■ WHAT IS EXPECTED ■
The answer must reproduce all of the data below exactly and contain no images.

========================================

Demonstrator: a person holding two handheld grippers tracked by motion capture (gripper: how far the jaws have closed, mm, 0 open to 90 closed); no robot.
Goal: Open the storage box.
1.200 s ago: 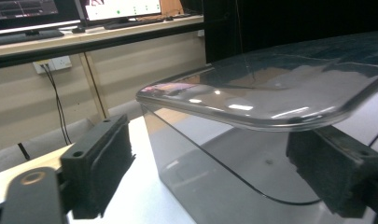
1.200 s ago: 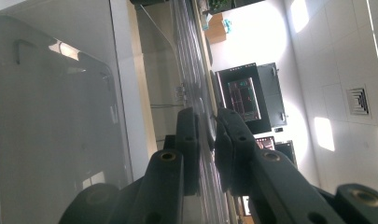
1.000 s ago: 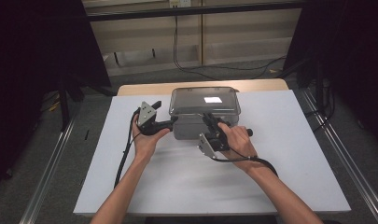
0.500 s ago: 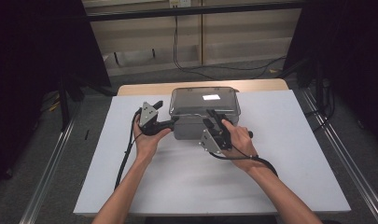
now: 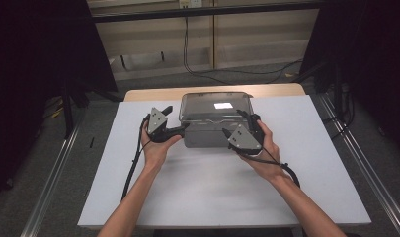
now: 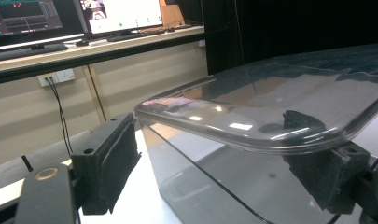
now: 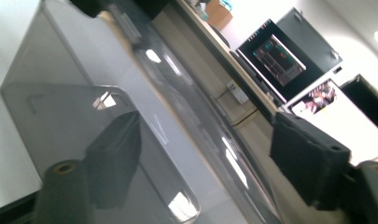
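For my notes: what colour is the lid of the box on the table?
The lid is clear with a grey smoky tint, seen best in the left gripper view.

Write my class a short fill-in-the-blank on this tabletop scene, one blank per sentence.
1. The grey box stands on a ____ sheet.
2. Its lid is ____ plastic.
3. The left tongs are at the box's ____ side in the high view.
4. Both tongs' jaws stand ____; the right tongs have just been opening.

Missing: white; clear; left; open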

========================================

■ ANSWER SPACE ■
Demonstrator: a person holding two handheld grippers tracked by motion capture (gripper: how far the jaws have closed, mm, 0 open to 90 closed); no robot.
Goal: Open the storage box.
1.200 s ago: 
1.200 s ago: 
1.000 s ago: 
0.500 s ago: 
now: 
now: 
now: 
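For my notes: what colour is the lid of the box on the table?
The lid is clear with a grey smoky tint, seen best in the left gripper view.

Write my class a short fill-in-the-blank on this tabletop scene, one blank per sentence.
1. The grey box stands on a ____ sheet.
2. Its lid is ____ plastic.
3. The left tongs are at the box's ____ side in the high view.
4. Both tongs' jaws stand ____; the right tongs have just been opening.

Missing: white; clear; left; open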

No further output is expected for this exercise.